The New Hampshire Institute of Health Policy and Practice, an applied research institute located within the College of Health and Human Services at the University of New Hampshire, will deploy SAS Claims Analytics for all-payer claims database , for its analyses of geographic and regional costs and quality to support Accountable Care Development.

“The ability to quickly explore health data will greatly improve health care policy decision-making,” said Josephine Porter, accredited master of public health, deputy director, New Hampshire Institute of Health Policy and Practice (NHIHPP). “Our partner sites statewide will soon be able to easily access and visually display population, cost and utilization data. This will enable our project partners to interpret and discuss results much more effectively. This system also advances transparency by letting the public view analyses at state and regional levels.”

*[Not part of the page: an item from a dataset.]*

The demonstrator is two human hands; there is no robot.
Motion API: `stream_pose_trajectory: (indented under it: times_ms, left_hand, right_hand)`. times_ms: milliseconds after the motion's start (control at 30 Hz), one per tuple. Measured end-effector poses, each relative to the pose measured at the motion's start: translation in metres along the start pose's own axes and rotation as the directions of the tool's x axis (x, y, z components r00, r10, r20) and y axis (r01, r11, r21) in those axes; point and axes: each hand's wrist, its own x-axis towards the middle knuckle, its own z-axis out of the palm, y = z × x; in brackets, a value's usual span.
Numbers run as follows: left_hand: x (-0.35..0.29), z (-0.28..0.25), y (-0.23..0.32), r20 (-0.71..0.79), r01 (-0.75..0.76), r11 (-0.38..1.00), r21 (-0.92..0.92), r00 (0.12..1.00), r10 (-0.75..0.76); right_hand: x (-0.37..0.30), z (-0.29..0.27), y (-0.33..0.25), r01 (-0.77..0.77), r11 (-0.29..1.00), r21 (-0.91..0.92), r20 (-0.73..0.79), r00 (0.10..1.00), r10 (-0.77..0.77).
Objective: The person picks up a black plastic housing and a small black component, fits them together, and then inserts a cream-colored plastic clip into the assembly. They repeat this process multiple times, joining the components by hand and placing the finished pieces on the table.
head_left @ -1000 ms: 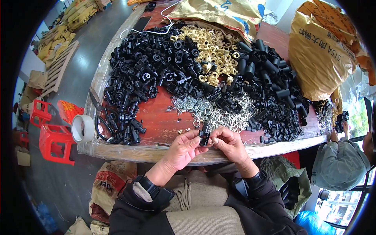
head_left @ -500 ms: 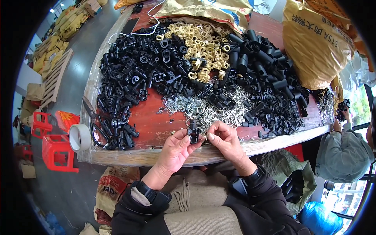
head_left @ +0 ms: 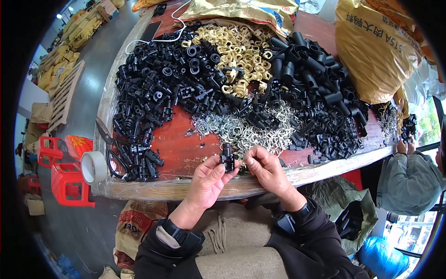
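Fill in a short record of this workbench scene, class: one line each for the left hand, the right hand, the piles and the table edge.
Left hand: grips small black plastic part, upright.
Right hand: fingertips pinched beside the part; contents too small to tell.
Piles: black fittings, gold clips, black tubes, silver clips.
Table edge: tape roll at left.

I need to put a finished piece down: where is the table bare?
Bare red table lies between the black parts, the metal clips and the left hand. Behind the clips, piles crowd it.
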Motion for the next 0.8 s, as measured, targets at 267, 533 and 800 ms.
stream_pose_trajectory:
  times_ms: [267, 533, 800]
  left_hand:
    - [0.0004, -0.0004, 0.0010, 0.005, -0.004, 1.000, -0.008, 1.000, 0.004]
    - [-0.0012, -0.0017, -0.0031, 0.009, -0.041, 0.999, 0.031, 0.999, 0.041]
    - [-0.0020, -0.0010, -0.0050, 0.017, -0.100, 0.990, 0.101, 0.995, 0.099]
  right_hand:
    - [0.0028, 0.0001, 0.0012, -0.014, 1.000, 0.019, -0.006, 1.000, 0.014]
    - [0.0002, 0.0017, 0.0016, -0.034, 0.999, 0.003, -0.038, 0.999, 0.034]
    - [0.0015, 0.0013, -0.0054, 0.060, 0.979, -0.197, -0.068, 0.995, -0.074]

To meet the new demands from local, county and state entities/regulators for quick answers to questions such as, "How much does an MRI or hip replacement cost in each county?" or, "Are there enough primary care physicians to meet the needs of each county?", state governments are developing all-payer claims database (APCDs), statewide repositories of medical, dental and pharmacy claims from public and private health care payers, SAS said. And elements of SAS Claims Analytics for APCD are designed to enable states to better understand and identify cost, quality and accessibility variations across plans and providers. The new setup will create a data warehouse to store health care claims and other clinical data, SAS said. 

“State governments and policymakers are realizing the benefit of harnessing big data to improve collaboration and transparency,” said Dr. Graham Hughes, chief medical officer for SAS. “Building price transparency into a state’s health care system requires an APCD that can withstand the rigors of big data. With reliable access to comparative information on cost and quality, policymakers are better informed and consumers have the power to choose – reducing health care costs and improving quality of care.”